Radar plot for the seven important predictors of post-thrombotic syndrome in 24 months. Higher value means more importance of the features determined by different ML algorithms. PTS, post-thrombotic syndrome; XGBoost, eXtreme gradient boosting; VTE, venous thromboembolism; BMI, body mass index; COPD, chronic obstructive pulmonary disease; DVT, deep vein thrombosis; ML, machine learning.

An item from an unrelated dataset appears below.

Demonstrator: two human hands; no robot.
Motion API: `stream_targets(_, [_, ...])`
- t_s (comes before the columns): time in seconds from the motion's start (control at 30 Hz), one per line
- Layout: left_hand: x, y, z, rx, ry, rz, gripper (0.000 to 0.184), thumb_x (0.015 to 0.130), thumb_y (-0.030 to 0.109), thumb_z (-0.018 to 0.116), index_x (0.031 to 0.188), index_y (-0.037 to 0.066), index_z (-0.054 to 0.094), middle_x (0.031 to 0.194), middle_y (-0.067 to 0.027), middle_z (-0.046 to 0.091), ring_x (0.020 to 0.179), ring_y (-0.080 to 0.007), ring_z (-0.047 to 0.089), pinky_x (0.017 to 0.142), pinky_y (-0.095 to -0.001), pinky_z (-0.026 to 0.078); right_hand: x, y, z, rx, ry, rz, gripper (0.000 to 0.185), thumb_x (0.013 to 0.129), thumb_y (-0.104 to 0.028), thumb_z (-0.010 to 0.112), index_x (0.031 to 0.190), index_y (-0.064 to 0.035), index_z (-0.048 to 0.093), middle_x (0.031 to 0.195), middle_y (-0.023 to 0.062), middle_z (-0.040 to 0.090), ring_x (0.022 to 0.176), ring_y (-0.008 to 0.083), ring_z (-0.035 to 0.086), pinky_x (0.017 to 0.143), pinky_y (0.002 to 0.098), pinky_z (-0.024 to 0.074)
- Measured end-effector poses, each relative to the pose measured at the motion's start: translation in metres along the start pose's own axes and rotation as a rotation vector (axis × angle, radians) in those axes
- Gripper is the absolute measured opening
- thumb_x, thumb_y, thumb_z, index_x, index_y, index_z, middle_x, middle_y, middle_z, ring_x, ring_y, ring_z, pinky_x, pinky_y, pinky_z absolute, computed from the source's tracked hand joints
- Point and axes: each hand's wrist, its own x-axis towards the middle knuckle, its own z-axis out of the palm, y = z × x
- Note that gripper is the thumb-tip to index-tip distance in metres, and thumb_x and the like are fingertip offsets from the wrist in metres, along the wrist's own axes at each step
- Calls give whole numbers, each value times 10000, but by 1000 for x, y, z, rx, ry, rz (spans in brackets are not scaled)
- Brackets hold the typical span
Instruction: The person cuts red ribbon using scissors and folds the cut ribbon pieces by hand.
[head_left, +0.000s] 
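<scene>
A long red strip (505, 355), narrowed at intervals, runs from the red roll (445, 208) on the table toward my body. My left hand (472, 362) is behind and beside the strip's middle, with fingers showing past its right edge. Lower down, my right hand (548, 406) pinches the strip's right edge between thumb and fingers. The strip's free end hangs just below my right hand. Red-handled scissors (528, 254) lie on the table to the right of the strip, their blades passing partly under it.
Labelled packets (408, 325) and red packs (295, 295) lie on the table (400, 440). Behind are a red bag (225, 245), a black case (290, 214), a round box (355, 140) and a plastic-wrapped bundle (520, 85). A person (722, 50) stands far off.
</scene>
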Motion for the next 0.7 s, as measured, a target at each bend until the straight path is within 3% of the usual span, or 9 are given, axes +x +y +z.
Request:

To explain the interpretability of ML in more depth and evaluate the effect of variables on outcome, permutation importance for 3 outcomes was calculated and is shown in Supplementary Tables 5–7. Baseline Villalta score got the highest weight in LR and GBDT when predicting PTS in 24 months, while weight and diabetes mellitus got highest in RF and XGB. PDP showed the influence of each feature for 3 outcomes and is shown in Supplementary Figures 3–5. The SHAP force plots showed which features have the most influence on the model’s prediction for a single observation and are shown in Supplementary Figures 6–8. The SHAP feature importance plots are shown in Supplementary Figures 9–11, which were similar to permutation importance, showing the effect of each feature on the outcome.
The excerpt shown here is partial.